= Anthony Jacob Henckel =

German theologian

Anthony Jacob Henckel (Antonius Jacobus Henckel, October 27, 1668 – August 12, 1728) was a German theologian who founded the first Lutheran church in North America upon his immigration from Germany to Philadelphia's Germantown neighborhood.

== Family ==
Henckel had one older and four younger siblings. His mother and father were Anna Eulalia Dentzer and George Henckel. They were married on 2 May 1666. His father was a Lutheran school teacher.

Henckel was married to Maria Elizabeth Dentzer in Kirchhain on 25 April 1692. Together they had seven sons and five daughters, four of whom did not live past a young age.

== Life and work ==
Henckel was baptized on 27 December 1668. He enrolled in the University of Giessen on 5 May 1688 and finished his study of Theology on 16 January 1692.

===German priesthood ===
Henckel was ordained on 28 February 1692 by pastor Johann Christopher Wild of Hoffenheim, and assumed the position of priest of the Eschelbronn parish, as well as the Mönchzell parish in 1693. In Eschelbronn he served as pastor of the Evangelical Lutheran Church of Eschelbronn until 1695, during which time he conducted eighteen baptisms, five weddings and thirty funerals. In 1695 he transferred to Daudenzell, where he served as parish priest until 1703. His successor in Eschelbronn was Josua Harrsch. In addition, Henckel served as priest for the parish of Kälbertshausen from 1699 to 1707.

In 1709 in the subsidiary parish Breitenbronn, Catholics attempted to occupy the Lutheran church. Henckel responded by reporting the incident to the consortium in Heidelberg, whereupon the church council referred him to the elector. As a result of the events, the Catholic government ordered a sharing of the church by Catholics and Protestants.

In 1714 Henckel assumed the parish priest position in Mönchzell again, and began the following year to work as a pastor in Neckargemünd. There he looked after the parishes in the greater Neckargemünd area in Meckesheimer Zent until 3 June 1717.

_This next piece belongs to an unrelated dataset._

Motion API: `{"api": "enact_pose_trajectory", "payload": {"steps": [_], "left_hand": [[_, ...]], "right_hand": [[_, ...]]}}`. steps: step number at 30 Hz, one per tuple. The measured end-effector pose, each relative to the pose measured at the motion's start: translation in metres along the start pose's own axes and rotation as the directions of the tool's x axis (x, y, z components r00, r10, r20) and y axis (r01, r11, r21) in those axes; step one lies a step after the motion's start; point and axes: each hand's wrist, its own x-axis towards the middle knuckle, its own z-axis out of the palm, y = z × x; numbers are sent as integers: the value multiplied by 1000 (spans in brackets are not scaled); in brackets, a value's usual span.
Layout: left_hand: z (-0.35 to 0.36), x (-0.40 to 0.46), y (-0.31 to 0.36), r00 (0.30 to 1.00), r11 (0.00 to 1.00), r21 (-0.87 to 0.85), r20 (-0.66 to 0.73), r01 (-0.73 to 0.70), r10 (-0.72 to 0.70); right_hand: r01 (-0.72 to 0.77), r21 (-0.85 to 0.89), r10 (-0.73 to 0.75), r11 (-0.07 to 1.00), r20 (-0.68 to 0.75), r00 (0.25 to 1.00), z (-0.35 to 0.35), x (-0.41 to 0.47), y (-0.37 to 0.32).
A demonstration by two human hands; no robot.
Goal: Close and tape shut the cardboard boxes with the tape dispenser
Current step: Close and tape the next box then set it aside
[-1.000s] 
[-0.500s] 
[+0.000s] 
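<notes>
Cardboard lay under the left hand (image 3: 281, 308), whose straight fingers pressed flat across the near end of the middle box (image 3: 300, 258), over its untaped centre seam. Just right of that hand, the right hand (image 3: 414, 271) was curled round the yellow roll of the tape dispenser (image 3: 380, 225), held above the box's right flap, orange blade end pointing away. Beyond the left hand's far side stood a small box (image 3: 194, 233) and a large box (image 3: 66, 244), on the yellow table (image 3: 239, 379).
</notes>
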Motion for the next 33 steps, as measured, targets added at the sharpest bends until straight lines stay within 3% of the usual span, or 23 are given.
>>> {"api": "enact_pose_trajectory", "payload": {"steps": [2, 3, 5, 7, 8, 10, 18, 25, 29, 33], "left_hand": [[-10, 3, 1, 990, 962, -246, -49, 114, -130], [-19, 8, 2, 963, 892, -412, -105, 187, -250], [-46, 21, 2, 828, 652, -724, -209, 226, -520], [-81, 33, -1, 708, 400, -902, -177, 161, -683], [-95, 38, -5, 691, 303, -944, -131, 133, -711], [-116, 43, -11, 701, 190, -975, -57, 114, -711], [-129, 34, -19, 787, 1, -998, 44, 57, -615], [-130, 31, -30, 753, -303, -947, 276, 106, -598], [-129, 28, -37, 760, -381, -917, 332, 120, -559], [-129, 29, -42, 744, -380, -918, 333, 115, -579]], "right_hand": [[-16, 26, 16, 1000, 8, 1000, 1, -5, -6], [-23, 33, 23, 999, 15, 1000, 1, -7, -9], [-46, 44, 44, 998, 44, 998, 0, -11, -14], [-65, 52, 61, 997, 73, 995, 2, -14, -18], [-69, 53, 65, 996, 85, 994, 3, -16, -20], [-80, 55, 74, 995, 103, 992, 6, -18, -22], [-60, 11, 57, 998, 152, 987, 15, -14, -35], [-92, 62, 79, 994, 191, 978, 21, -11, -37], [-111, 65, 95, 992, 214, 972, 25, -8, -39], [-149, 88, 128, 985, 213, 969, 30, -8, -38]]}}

=== Immigration to Pennsylvania ===
In 1717 upon the invitation of William Penn, the founder of Pennsylvania, Henckel immigrated to New Hanover Township, where he likely arrived in September. The reasons for his immigration are assumed to be the re-catholicisation of the Pfalz and the penurious condition of the Lutheran church.

As one of the few Lutheran pastors in the region, he was particularly involved in the construction of schools and churches, thus contributing to the emergence of the Lutheran Church in Pennsylvania. In 1721 he founded the first Lutheran parish and witnessed the building of St. Michael's Lutheran Church in Germantown, a process for which Benjamin Franklin donated five schillings.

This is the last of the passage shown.